All of the records are to be reproduced exactly.

-- Opening Marker --

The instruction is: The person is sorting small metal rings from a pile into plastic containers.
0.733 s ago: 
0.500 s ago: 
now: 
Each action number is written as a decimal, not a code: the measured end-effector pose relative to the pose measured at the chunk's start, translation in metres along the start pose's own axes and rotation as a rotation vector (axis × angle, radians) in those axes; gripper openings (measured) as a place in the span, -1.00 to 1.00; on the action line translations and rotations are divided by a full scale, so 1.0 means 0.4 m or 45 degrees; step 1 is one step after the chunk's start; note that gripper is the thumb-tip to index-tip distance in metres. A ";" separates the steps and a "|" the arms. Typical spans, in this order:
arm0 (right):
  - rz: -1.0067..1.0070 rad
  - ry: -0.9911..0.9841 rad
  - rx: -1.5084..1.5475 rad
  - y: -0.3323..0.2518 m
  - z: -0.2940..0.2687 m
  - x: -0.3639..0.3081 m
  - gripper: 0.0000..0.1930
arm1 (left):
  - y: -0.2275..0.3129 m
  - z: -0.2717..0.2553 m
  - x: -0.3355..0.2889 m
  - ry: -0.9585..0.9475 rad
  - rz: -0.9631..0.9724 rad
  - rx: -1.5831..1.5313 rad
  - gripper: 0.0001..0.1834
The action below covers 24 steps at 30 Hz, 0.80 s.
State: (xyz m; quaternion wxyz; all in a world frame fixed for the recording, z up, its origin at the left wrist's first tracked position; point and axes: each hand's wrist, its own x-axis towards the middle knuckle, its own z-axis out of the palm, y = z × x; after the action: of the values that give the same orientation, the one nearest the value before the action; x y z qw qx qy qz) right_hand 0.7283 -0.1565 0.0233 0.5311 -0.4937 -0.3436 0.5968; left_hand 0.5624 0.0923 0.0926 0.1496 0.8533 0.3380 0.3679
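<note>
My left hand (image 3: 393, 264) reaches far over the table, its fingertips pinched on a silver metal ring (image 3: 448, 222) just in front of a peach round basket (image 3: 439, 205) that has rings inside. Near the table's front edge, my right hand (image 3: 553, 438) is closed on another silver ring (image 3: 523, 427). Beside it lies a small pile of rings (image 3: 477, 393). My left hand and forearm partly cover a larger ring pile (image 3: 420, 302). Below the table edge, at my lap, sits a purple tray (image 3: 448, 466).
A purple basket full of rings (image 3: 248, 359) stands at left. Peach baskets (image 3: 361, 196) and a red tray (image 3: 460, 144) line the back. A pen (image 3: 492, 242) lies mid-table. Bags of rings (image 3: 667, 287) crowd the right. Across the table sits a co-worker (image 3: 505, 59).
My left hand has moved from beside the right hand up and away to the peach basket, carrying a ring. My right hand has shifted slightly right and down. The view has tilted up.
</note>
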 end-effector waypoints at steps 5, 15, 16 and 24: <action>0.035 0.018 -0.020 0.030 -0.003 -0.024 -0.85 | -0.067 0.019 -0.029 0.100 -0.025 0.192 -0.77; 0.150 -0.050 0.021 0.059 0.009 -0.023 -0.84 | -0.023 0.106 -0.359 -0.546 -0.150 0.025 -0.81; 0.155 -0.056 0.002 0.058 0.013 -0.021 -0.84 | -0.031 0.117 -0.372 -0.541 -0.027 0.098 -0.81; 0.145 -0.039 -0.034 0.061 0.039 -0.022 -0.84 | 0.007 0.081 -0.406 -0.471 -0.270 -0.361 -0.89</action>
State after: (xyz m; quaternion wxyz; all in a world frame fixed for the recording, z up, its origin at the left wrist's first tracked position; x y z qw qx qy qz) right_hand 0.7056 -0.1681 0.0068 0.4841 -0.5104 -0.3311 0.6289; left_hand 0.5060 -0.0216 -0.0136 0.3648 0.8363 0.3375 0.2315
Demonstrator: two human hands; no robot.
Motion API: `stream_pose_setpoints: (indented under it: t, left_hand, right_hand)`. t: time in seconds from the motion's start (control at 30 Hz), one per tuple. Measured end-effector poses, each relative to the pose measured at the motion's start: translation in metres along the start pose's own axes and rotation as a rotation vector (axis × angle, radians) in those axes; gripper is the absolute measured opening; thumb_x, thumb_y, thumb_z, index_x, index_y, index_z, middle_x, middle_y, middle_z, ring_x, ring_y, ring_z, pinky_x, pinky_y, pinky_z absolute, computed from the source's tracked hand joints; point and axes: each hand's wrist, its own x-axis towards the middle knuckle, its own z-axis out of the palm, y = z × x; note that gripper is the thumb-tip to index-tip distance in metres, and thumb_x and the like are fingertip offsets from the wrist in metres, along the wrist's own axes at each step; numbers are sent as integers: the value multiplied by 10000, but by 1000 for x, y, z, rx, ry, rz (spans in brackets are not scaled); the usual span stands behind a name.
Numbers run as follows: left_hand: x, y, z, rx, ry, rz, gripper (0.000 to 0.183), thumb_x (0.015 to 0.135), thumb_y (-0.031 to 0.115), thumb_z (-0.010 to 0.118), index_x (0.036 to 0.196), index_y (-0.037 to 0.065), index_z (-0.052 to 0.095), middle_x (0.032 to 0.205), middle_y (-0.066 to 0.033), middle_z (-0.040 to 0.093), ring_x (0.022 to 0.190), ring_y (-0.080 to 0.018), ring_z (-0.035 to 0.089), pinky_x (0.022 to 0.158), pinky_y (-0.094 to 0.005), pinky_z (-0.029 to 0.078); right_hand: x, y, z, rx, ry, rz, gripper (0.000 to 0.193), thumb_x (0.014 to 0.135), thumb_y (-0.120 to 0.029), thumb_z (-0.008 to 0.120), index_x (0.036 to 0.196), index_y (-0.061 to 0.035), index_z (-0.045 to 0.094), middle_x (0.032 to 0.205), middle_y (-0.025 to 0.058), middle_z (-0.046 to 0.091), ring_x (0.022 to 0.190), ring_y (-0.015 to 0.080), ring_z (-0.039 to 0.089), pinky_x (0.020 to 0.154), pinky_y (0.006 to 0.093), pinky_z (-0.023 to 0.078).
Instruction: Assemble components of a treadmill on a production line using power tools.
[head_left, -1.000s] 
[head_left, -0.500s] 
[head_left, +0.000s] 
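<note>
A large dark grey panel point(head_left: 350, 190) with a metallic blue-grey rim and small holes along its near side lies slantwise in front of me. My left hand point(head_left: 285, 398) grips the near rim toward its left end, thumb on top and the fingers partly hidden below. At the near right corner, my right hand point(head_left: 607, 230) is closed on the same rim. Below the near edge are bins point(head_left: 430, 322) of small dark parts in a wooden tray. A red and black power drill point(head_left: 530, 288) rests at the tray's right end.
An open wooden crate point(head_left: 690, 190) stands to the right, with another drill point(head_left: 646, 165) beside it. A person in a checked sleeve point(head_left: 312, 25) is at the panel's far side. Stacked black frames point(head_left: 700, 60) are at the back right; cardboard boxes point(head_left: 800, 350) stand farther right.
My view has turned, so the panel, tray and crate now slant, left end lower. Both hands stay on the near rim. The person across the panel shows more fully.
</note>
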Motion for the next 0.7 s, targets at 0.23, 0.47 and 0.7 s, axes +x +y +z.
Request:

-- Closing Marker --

— Result of this task —
The instruction is: The person is sorting small metal rings from a pile into plastic containers.
0.733 s ago: 
0.500 s ago: 
now: 
Each action number is written as a decimal, not a code: the measured end-effector pose relative to the pose measured at the chunk's start, translation in metres along the start pose's own axes and rotation as a rotation vector (axis × angle, radians) in those axes; gripper openings (measured) as a place in the span, -1.00 to 1.00; on the action line translations and rotations are divided by a full scale, so 1.0 means 0.4 m or 45 degrees; step 1 is one step after the chunk's start; note that gripper is the thumb-tip to index-tip distance in metres. A ";" separates the steps and a "|" the arms. Typical spans, in this order:
arm0 (right):
  - rz: -1.0067..1.0070 rad
  - ry: -0.9911..0.9841 rad
  - rx: -1.5084..1.5475 rad
  - y: -0.3323..0.2518 m
  - z: -0.2940..0.2687 m
  - x: -0.3639..0.3081 m
  - gripper: 0.0000..0.1930
arm1 (left):
  - y: -0.2275..0.3129 m
  - z: -0.2717..0.2553 m
  - x: -0.3355..0.2889 m
  - ry: -0.9585..0.9475 rad
  - rz: -0.9631..0.9724 rad
  - rx: -1.5831..1.5313 rad
  - gripper: 0.0001..0.1834
The action below covers 24 steps at 30 Hz, 0.80 s.
State: (xyz m; quaternion wxyz; all in a world frame fixed for the recording, z up, its origin at the left wrist's first tracked position; point and axes: each hand's wrist, its own x-axis towards the middle knuckle, its own z-axis out of the palm, y = z × x; after the action: of the values that give the same orientation, the one nearest the value before the action; x y z qw qx qy qz) right_hand 0.7283 -0.1565 0.0233 0.5311 -0.4937 -0.3436 0.5968; left_hand 0.5624 0.0923 0.0926 0.1496 0.8533 0.3380 0.3679
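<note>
My left hand (image 3: 393, 264) reaches far over the table, its fingertips pinched on a silver metal ring (image 3: 448, 222) just in front of a peach round basket (image 3: 439, 205) that has rings inside. Near the table's front edge, my right hand (image 3: 553, 438) is closed on another silver ring (image 3: 523, 427). Beside it lies a small pile of rings (image 3: 477, 393). My left hand and forearm partly cover a larger ring pile (image 3: 420, 302). Below the table edge, at my lap, sits a purple tray (image 3: 448, 466).
A purple basket full of rings (image 3: 248, 359) stands at left. Peach baskets (image 3: 361, 196) and a red tray (image 3: 460, 144) line the back. A pen (image 3: 492, 242) lies mid-table. Bags of rings (image 3: 667, 287) crowd the right. Across the table sits a co-worker (image 3: 505, 59).
My left hand has moved from beside the right hand up and away to the peach basket, carrying a ring. My right hand has shifted slightly right and down. The view has tilted up.
</note>
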 end-effector waypoints at steps 5, 15, 16 and 24: <action>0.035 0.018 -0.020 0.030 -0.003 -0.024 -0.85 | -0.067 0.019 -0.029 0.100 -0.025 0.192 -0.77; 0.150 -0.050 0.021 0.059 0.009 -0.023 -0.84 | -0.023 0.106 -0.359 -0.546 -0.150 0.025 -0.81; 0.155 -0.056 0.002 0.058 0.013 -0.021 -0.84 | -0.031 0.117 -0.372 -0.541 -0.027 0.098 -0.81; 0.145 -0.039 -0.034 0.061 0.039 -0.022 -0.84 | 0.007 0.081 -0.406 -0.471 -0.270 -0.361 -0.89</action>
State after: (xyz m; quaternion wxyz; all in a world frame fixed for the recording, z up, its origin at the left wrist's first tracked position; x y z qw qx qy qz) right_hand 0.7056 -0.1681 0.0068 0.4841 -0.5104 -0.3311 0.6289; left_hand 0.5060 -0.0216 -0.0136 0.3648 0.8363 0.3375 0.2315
Demonstrator: two human hands; no robot.
Motion API: `stream_pose_setpoints: (indented under it: t, left_hand, right_hand)`. t: time in seconds from the motion's start (control at 30 Hz), one per tuple. Measured end-effector poses, each relative to the pose measured at the motion's start: translation in metres along the start pose's own axes and rotation as a rotation vector (axis × angle, radians) in those axes; gripper is the absolute measured opening; thumb_x, thumb_y, thumb_z, index_x, index_y, index_z, middle_x, middle_y, middle_z, ring_x, ring_y, ring_z, pinky_x, pinky_y, pinky_z absolute, computed from the source's tracked hand joints; point and axes: each hand's wrist, its own x-axis towards the middle knuckle, its own z-axis out of the palm, y = z × x; note that gripper is the thumb-tip to index-tip distance in metres, and thumb_x and the like are fingertip offsets from the wrist in metres, along the wrist's own axes at each step; numbers are sent as integers: the value multiplied by 10000, but by 1000 for x, y, z, rx, ry, rz (spans in brackets are not scaled); the usual span stands behind a name.
Numbers run as follows: left_hand: x, y, z, rx, ry, rz, gripper (0.000 to 0.183), thumb_x (0.015 to 0.135), thumb_y (-0.031 to 0.115), thumb_z (-0.010 to 0.118), index_x (0.036 to 0.196), index_y (-0.037 to 0.065), index_z (-0.052 to 0.095), middle_x (0.032 to 0.205), middle_y (-0.066 to 0.033), middle_z (-0.040 to 0.093), ring_x (0.022 to 0.190), ring_y (-0.080 to 0.018), ring_z (-0.035 to 0.089), pinky_x (0.022 to 0.158), pinky_y (-0.094 to 0.005), pinky_z (-0.029 to 0.078); right_hand: x, y, z, rx, ry, rz, gripper (0.000 to 0.193), thumb_x (0.014 to 0.135), thumb_y (-0.120 to 0.029), thumb_z (-0.008 to 0.120), index_x (0.036 to 0.196), index_y (-0.061 to 0.035), index_z (-0.045 to 0.094), middle_x (0.032 to 0.205), middle_y (-0.025 to 0.058), middle_z (-0.046 to 0.091), ring_x (0.022 to 0.190), ring_y (-0.015 to 0.080), ring_z (-0.039 to 0.089), pinky_x (0.020 to 0.154), pinky_y (0.006 to 0.093), pinky_z (-0.023 to 0.078).
Instruction: Assemble components of a treadmill on a production line using power tools.
[head_left, -1.000s] 
[head_left, -0.500s] 
[head_left, +0.000s] 
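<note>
A large dark grey panel point(head_left: 350, 190) with a metallic blue-grey rim and small holes along its near side lies slantwise in front of me. My left hand point(head_left: 285, 398) grips the near rim toward its left end, thumb on top and the fingers partly hidden below. At the near right corner, my right hand point(head_left: 607, 230) is closed on the same rim. Below the near edge are bins point(head_left: 430, 322) of small dark parts in a wooden tray. A red and black power drill point(head_left: 530, 288) rests at the tray's right end.
An open wooden crate point(head_left: 690, 190) stands to the right, with another drill point(head_left: 646, 165) beside it. A person in a checked sleeve point(head_left: 312, 25) is at the panel's far side. Stacked black frames point(head_left: 700, 60) are at the back right; cardboard boxes point(head_left: 800, 350) stand farther right.
My view has turned, so the panel, tray and crate now slant, left end lower. Both hands stay on the near rim. The person across the panel shows more fully.
</note>
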Motion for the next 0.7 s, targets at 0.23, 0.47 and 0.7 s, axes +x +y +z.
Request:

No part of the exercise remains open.